Preventing bugs, and improving code quality with Microsoft SAL (Part 2, custom preconditions for structs & objects)

Note: At the end of part 1, I’d suggested that part 2 would be about invalid handles. This post however isn’t about invalid handles. That’ll be the next part in this series.

I very frequently come across code like this:

void dosomething( _In_ somestruct* in ) {
    //Not detected at compile time
    assert(in->some_precondition);
    }

The function, dosomething, expects/requires a specific condition. So, the author asserts it, and resolves to test every possible code path, thus verifying code correctness. When all their tests pass, they build in release mode, and the assert disappears.

Some time later, someone calls dosomething under different conditions, all of their tests pass, and they release the modified code. Users start seeing their data mysteriously corrupt itself, and their once-reliable program is crashing in ways that nobody can reproduce. After several days worth of investigation, developers thoroughly audit the code, and spot the new (and incorrect) code path. They refactor the faulty code path, add a VERY LOUD comment to dosomething, and forget about the whole thing.

Some number of months later, the same thing happens. This time, a developer has a bright idea: Let’s return an error code! Whoever wrote the code without a proper check for invalid arguments is an idiot!

The function now looks like this:

HRESULT dosomething( _In_ somestruct* in ) {
    //Not detected at compile time
    assert(in->some_precondition);
    if ( !in->some_precondition ) {
        return E_INVALIDARG;
        }
    }

We’re better off now, or at least we think so.

Now of course, everybody has to check the return code, which means more complexity, more ways to go wrong, and more code paths to test. Since there are far too many code paths to test every single one, some end user might still get to one of the untested, and also invalid, path.
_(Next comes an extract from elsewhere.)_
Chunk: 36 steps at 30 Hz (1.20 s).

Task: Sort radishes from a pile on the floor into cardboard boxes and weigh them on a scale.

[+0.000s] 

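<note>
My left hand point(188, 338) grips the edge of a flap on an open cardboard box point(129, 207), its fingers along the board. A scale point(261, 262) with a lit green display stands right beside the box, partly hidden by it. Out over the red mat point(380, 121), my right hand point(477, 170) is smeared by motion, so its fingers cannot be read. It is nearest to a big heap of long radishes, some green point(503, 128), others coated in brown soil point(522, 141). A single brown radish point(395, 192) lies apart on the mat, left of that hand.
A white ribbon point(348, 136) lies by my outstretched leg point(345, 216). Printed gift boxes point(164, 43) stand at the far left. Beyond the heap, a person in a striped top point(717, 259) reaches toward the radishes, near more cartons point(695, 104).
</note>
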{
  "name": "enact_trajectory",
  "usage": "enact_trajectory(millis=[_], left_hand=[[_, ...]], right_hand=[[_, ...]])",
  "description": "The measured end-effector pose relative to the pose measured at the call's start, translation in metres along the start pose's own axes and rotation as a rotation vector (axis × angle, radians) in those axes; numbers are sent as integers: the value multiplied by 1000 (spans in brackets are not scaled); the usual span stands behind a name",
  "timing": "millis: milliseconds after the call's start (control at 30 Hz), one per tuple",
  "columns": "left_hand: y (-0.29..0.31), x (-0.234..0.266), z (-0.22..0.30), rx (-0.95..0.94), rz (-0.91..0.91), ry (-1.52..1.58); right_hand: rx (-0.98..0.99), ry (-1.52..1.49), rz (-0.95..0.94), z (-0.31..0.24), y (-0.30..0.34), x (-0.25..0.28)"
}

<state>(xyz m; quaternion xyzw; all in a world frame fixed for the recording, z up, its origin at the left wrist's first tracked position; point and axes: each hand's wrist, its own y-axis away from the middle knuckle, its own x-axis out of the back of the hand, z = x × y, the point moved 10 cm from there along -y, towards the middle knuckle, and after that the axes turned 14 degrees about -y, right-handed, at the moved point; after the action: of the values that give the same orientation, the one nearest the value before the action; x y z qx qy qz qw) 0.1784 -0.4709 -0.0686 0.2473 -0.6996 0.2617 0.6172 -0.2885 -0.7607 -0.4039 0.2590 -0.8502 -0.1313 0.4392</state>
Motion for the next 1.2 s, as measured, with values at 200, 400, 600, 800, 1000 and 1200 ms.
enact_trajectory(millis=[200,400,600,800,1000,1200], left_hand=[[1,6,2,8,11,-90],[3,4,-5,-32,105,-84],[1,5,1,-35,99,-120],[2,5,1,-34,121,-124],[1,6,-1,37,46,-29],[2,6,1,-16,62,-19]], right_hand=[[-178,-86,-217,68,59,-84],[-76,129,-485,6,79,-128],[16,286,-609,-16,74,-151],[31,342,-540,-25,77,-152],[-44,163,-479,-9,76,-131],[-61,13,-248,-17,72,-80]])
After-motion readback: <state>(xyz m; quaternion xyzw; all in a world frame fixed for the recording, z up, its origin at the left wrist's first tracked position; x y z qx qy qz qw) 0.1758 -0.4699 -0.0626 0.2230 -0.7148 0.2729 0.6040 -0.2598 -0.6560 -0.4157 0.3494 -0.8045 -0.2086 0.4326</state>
Yet a third developer comes along, and thinks: What a silly C programmer. Someone will inevitably ignore the return value and the error will go unnoticed. Even worse, because I have to check the return value every single time, I can’t compose this function, and thus it’s less practical. This is an exceptional case, so we should treat it as one.

The function now looks like this:

void dosomething( _In_ somestruct* in ) {
    //Not detected at compile time
    assert(in->some_precondition);
    if ( !in->some_precondition ) {
        throw std::invalid_argument( "Function preconditions not met!" );
        }
    }

We’re a little bit better off now, at least we’re pretty sure that we are.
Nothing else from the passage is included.